Em 7 de maio de 2010, ao lado de Dilma Rousseff e do governador pernambucano Eduardo Campos, o presidente Lula estrelou no Porto de Suape um comício convocado para festejar muito mais que o lançamento de um navio: primeiro a ser construído no país em 14 anos, o petroleiro João Cândido fora promovido a símbolo da ressurreição da indústria naval brasileira.

A embarcação, com 274 metros de comprimento e capacidade para carregar até um milhão de barris de petróleo, havia consumido a bolada de R$ 336 milhões – o dobro do valor orçado no mercado internacional.

Destacavam-se na plateia operários enfeitados com adesivos que os transformavam em testemunhas do parto de mais uma façanha do Brasil Maravilha.

Seria uma festa perfeita se o colosso, batizado em homenagem ao marinheiro que liderou em 1910 a Revolta da Chibata, não tivesse colidido com a pressa dos políticos e a incompetência dos técnicos.

Assim que o comício terminou, o petroleiro foi recolhido ao estaleiro antes que afundasse. E nunca mais tentou flutuar na superfície do Atlântico.

O vistoso casco do João Cândido camuflava soldas defeituosas e tubulações que não se encaixavam, além de um rombo cujas dimensões prenunciavam o desastre iminente. Se permanecesse mais meia hora no mar, Lula seria transformado no primeiro presidente a inaugurar um naufrágio.

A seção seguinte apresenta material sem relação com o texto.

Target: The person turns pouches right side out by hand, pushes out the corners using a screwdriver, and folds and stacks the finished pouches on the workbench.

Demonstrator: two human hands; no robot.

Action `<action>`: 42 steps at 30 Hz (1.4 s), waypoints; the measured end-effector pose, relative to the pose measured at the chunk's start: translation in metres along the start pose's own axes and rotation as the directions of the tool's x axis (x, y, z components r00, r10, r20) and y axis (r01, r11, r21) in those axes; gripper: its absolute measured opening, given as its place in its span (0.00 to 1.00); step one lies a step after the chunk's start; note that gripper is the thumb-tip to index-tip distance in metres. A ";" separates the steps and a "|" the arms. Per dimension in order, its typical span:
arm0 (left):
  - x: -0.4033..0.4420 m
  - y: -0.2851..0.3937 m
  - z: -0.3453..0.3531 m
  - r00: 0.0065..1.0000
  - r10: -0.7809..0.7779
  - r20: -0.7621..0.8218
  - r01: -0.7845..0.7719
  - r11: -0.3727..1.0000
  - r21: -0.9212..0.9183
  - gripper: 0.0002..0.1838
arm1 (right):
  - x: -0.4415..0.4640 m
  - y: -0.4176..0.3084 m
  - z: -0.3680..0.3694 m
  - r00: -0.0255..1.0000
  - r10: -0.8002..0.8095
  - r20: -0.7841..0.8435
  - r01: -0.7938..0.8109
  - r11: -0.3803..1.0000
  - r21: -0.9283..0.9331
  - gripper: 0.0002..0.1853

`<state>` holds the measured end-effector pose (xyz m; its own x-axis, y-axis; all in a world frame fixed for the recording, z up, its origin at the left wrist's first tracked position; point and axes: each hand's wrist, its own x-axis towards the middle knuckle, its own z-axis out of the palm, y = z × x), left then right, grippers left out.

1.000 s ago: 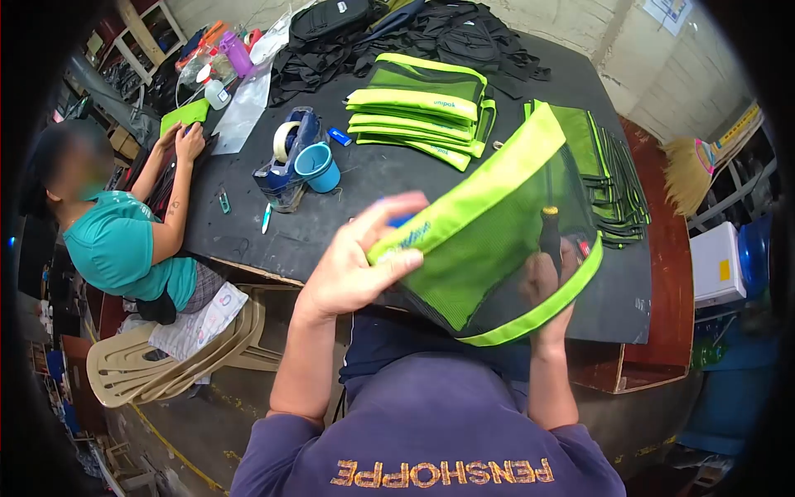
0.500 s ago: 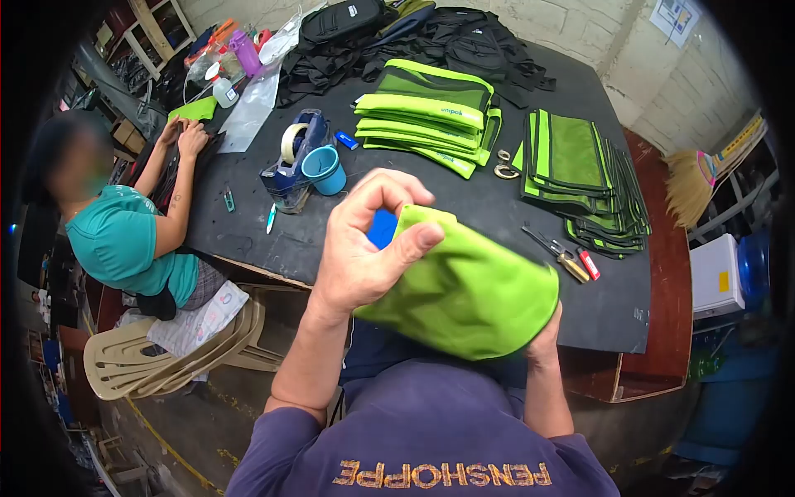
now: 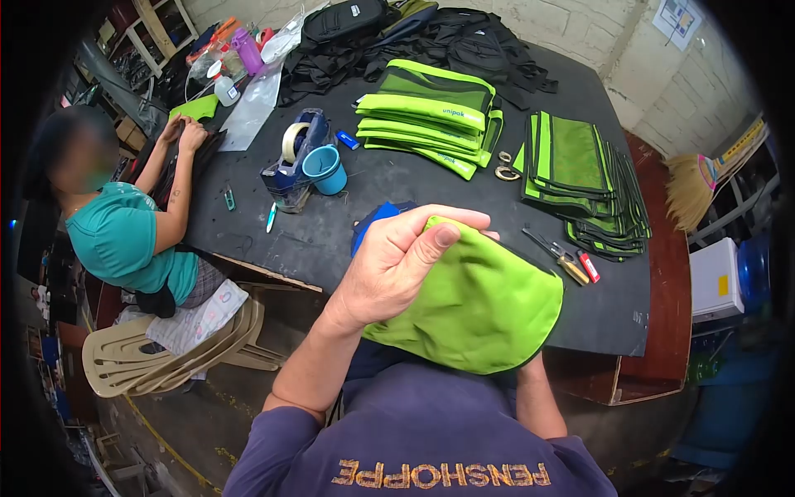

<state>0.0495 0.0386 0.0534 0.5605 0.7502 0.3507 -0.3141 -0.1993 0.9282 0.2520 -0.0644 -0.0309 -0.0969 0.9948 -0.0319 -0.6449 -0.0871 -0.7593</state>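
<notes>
The left hand (image 3: 387, 269) pinches a bright-green, round-edged fabric piece (image 3: 489, 302) draping to its right; the right hand is hidden, its grip untellable. A slipping pinch could snag the yellow-handled metal tool (image 3: 572, 270) farther right.

A person's left hand (image 3: 393, 269) pinches, thumb (image 3: 439, 240) against fingers (image 3: 465, 217). Its wrist (image 3: 341, 315) sits just behind the grip, the bare left forearm (image 3: 305, 369) sloping back toward the body. On the grip's other side, the right forearm (image 3: 538, 399) reaches forward, right hand hidden.
</notes>
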 end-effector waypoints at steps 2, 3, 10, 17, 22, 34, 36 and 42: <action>0.000 0.002 -0.001 0.999 0.021 0.045 -0.021 1.000 0.008 0.27 | 0.000 -0.009 0.003 0.983 0.139 0.118 -0.153 0.980 0.126 0.32; 0.000 0.003 -0.001 0.999 0.022 0.043 -0.023 1.000 0.008 0.27 | 0.000 -0.008 0.002 0.983 0.140 0.119 -0.154 0.980 0.124 0.32; 0.000 0.000 -0.003 0.999 -0.035 0.042 0.032 0.997 0.064 0.25 | 0.004 -0.004 0.013 0.990 -0.029 0.135 0.049 0.988 -0.148 0.35; -0.002 0.003 -0.003 0.995 -0.098 0.036 0.093 0.988 0.125 0.23 | 0.023 0.050 -0.023 0.907 -0.248 0.342 0.142 0.942 0.305 0.35; -0.008 0.002 0.002 0.993 -0.114 0.019 0.115 0.958 -0.262 0.26 | -0.018 0.030 -0.037 0.988 0.148 -0.035 -0.124 0.919 0.374 0.36; -0.010 -0.018 0.015 0.982 -0.080 -0.173 0.056 0.988 -0.141 0.23 | -0.001 0.016 0.030 0.991 -0.069 0.115 0.101 0.948 -0.301 0.40; -0.011 -0.020 0.017 0.978 -0.096 -0.183 0.066 0.984 -0.164 0.23 | -0.007 0.016 0.033 0.991 -0.064 0.117 0.097 0.946 -0.308 0.40; -0.014 -0.025 0.023 0.964 -0.117 -0.240 0.072 0.979 -0.191 0.22 | -0.012 0.020 0.048 0.993 -0.036 0.109 0.072 0.935 -0.348 0.41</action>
<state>0.0671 0.0181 0.0279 0.3928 0.8978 0.1993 -0.4138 -0.0210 0.9101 0.2041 -0.0810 -0.0146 -0.1556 0.9856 0.0668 -0.3458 0.0090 -0.9383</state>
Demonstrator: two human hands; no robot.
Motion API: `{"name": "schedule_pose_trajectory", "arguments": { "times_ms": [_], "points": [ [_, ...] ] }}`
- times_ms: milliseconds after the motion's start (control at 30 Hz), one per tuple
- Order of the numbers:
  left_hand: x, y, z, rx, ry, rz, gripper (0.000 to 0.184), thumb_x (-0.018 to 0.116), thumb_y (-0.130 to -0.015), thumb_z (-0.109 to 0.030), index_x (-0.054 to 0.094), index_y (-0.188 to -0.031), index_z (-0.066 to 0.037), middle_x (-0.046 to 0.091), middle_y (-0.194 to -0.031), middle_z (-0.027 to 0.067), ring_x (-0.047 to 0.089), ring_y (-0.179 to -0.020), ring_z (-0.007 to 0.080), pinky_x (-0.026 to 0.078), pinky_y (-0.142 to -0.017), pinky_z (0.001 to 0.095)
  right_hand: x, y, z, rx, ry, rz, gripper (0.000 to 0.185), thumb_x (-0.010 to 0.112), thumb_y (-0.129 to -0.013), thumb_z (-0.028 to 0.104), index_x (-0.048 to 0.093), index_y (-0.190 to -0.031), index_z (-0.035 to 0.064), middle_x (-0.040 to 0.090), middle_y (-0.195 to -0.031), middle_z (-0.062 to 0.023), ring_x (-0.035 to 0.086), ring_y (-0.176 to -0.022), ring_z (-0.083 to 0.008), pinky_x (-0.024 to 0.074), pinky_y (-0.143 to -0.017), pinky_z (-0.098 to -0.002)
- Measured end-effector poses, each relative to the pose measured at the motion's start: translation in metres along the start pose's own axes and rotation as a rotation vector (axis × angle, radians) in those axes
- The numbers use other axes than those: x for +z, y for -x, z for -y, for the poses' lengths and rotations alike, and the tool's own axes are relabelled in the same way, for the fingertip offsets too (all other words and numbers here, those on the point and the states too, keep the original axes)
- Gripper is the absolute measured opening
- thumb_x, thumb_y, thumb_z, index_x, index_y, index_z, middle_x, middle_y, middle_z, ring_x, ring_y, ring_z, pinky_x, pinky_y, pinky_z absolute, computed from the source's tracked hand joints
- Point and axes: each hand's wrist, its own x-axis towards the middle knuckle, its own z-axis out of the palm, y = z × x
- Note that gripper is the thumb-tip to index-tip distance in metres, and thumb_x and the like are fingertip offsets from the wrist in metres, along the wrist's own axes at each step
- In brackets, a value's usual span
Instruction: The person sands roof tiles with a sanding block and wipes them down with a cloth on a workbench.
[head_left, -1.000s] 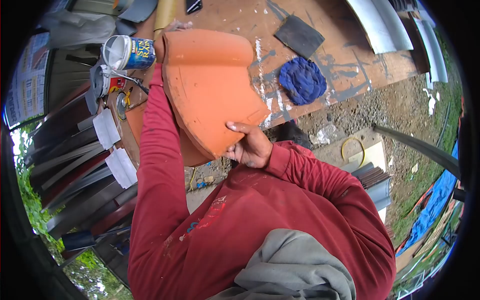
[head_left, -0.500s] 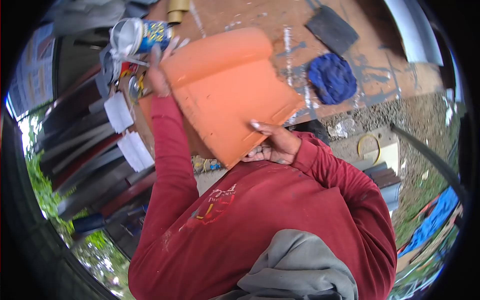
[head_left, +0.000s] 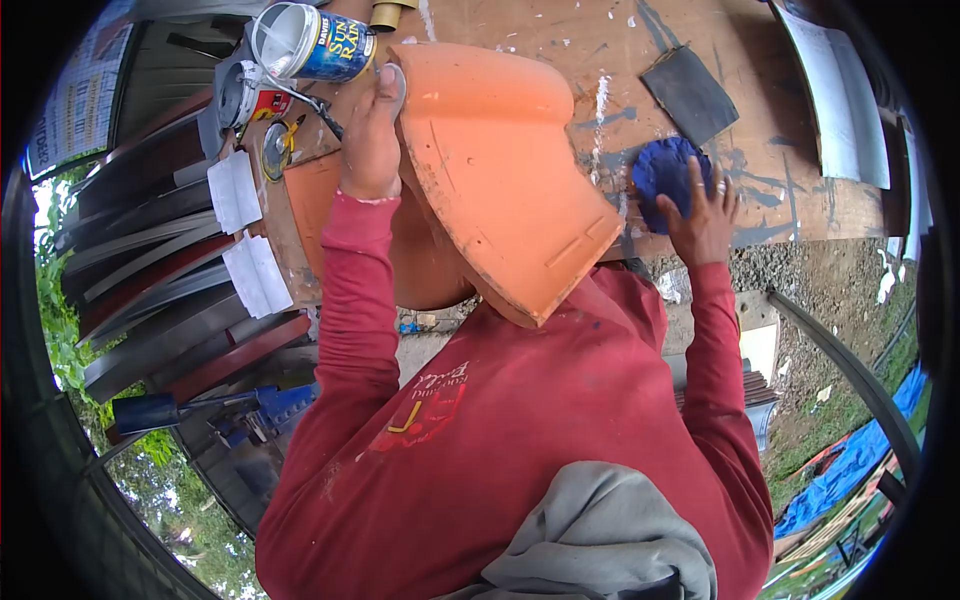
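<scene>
An orange clay roof tile (head_left: 490,170), with a rounded roll along its far edge, is tilted across the front of the bench against my body. My left hand (head_left: 372,150) grips the tile's left edge near the roll; some fingers are hidden behind it. To the right, my right hand (head_left: 702,212) is spread over a crumpled dark blue cloth (head_left: 662,170), fingers apart and touching it. Beneath the held tile lies another orange tile (head_left: 318,200), mostly covered.
A Sun & Rain paint can (head_left: 345,48) lies tipped at the back left, near a second paint container (head_left: 235,95). A dark grey sheet (head_left: 690,95) rests behind the cloth on the stained wooden bench (head_left: 800,120). Curved metal panels (head_left: 830,95) stand at the right.
My right hand has left the tile's near edge and moved right onto the blue cloth. My left hand stays at the tile's left side, and the tile has turned slightly.
</scene>
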Motion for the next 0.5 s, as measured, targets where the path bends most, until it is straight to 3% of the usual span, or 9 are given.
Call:
{"name": "schedule_pose_trajectory", "arguments": {
  "times_ms": [33, 67, 100, 233, 300, 333, 367, 433, 500],
  "points": [
    [0.003, -0.001, -0.003, 0.01, -0.003, -0.001, 0.059, 0.047, -0.107, -0.044, 0.052, -0.141, 0.004, 0.059, -0.138, 0.011, 0.057, -0.125, 0.0206, 0.042, -0.109, 0.0328, 0.012, 0.0, -0.013, -0.146, 0.463, -0.081, 0.049, 0.063, -0.096, 0.042, 0.06, -0.141, 0.0211, 0.045, -0.154, -0.0177, 0.043, -0.142, -0.0302, 0.0277, -0.118, -0.0551],
    [0.006, -0.005, -0.006, 0.068, -0.13, 0.005, 0.06, 0.044, -0.108, -0.045, 0.052, -0.14, 0.006, 0.06, -0.136, 0.0126, 0.056, -0.126, 0.02, 0.04, -0.11, 0.0324, 0.029, 0.005, -0.03, -0.102, 0.284, -0.048, 0.054, 0.063, -0.095, 0.041, 0.053, -0.147, 0.0304, 0.029, -0.164, -0.0137, 0.029, -0.151, -0.0301, 0.0132, -0.122, -0.0596],
    [0.009, -0.009, -0.011, 0.126, -0.261, 0.01, 0.062, 0.04, -0.109, -0.045, 0.053, -0.14, 0.007, 0.062, -0.135, 0.0142, 0.055, -0.126, 0.0195, 0.039, -0.11, 0.032, 0.03, 0.001, -0.037, -0.107, 0.272, -0.061, 0.054, 0.063, -0.095, 0.041, 0.053, -0.147, 0.0304, 0.029, -0.164, -0.0137, 0.029, -0.151, -0.0301, 0.0132, -0.122, -0.0596],
    [0.02, -0.01, -0.011, 0.162, -0.368, -0.095, 0.061, 0.039, -0.109, -0.046, 0.057, -0.135, 0.007, 0.065, -0.128, 0.0144, 0.059, -0.118, 0.0197, 0.041, -0.106, 0.0325, 0.044, 0.004, -0.06, -0.222, 0.259, -0.18, 0.041, 0.066, -0.094, 0.027, 0.064, -0.135, 0.0236, 0.044, -0.156, -0.0094, 0.039, -0.145, -0.03, 0.0217, -0.121, -0.0561],
    [0.015, -0.01, -0.009, 0.166, -0.365, -0.127, 0.06, 0.038, -0.11, -0.045, 0.06, -0.13, 0.006, 0.068, -0.121, 0.0144, 0.061, -0.114, 0.0212, 0.043, -0.103, 0.0339, 0.053, 0.001, -0.063, -0.248, 0.202, -0.237, 0.032, 0.067, -0.092, 0.02, 0.07, -0.124, 0.0167, 0.055, -0.146, -0.0079, 0.046, -0.139, -0.0291, 0.0254, -0.12, -0.0544],
    [0.015, -0.01, -0.007, 0.236, -0.416, -0.147, 0.059, 0.038, -0.109, -0.045, 0.061, -0.128, 0.007, 0.069, -0.116, 0.0166, 0.062, -0.107, 0.0217, 0.045, -0.098, 0.0349, 0.051, -0.004, -0.052, -0.223, 0.138, -0.301, 0.026, 0.068, -0.09, 0.014, 0.072, -0.116, 0.0115, 0.065, -0.132, -0.0063, 0.055, -0.128, -0.0289, 0.0277, -0.119, -0.0537],
    [0.012, -0.009, -0.004, 0.239, -0.431, -0.153, 0.059, 0.038, -0.109, -0.045, 0.061, -0.128, 0.007, 0.069, -0.116, 0.0166, 0.062, -0.107, 0.0217, 0.045, -0.098, 0.0349, 0.046, -0.009, -0.041, -0.226, 0.122, -0.303, 0.026, 0.068, -0.09, 0.014, 0.072, -0.116, 0.0115, 0.065, -0.132, -0.0063, 0.055, -0.128, -0.0289, 0.0277, -0.119, -0.0537],
    [0.005, -0.007, -0.003, 0.269, -0.589, -0.249, 0.054, 0.041, -0.109, -0.041, 0.066, -0.117, 0.006, 0.07, -0.102, 0.0175, 0.061, -0.093, 0.0221, 0.046, -0.087, 0.0353, 0.032, -0.023, -0.014, -0.183, -0.181, -0.317, 0.025, 0.068, -0.089, 0.005, 0.072, -0.113, 0.0093, 0.069, -0.121, -0.0072, 0.061, -0.117, -0.0302, 0.0384, -0.112, -0.0491],
    [0.009, 0.001, -0.007, 0.29, -0.637, -0.317, 0.049, 0.043, -0.108, -0.038, 0.066, -0.105, 0.006, 0.067, -0.091, 0.0161, 0.057, -0.084, 0.0222, 0.045, -0.079, 0.0362, 0.019, -0.046, 0.04, -0.162, -0.587, -0.308, 0.02, 0.063, -0.093, -0.003, 0.071, -0.11, 0.0023, 0.071, -0.114, -0.0121, 0.066, -0.107, -0.0304, 0.0514, -0.092, -0.0383]
  ]
}}
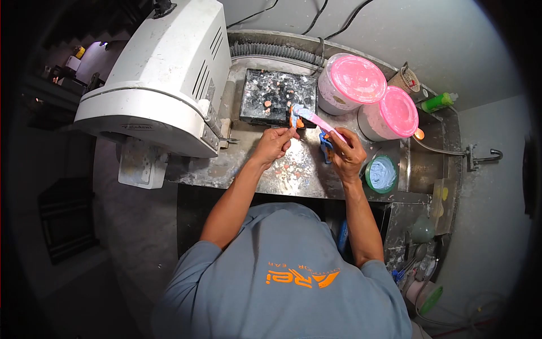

Estacionado no litoral pernambucano desde o dia do nascimento,  o navio — sem sair do lugar — percorreu o país inteiro durante a campanha presidencial, transportado pela imaginação da candidata Dilma Rousseff, fez escala em todos os palanques.

Foi apresentado ao eleitorado como mais uma realização da supergerente que Lula inventou. O petroleiro João Cândido acabou por aposentar-se sem ter trabalhado um único dia.

Quando o presidente era Nilo Peçanha, João Cândido comandou uma rebelião que exigia a abolição dos castigos físicos impostos aos marinheiros. Passados 102 anos, Dilma e Lula resolveram castigá-lo moralmente com a associação de seu nome a outro espanto da Era da Safadeza: depois do trem-bala invisível, o governo do PT inventou o navio que não navega.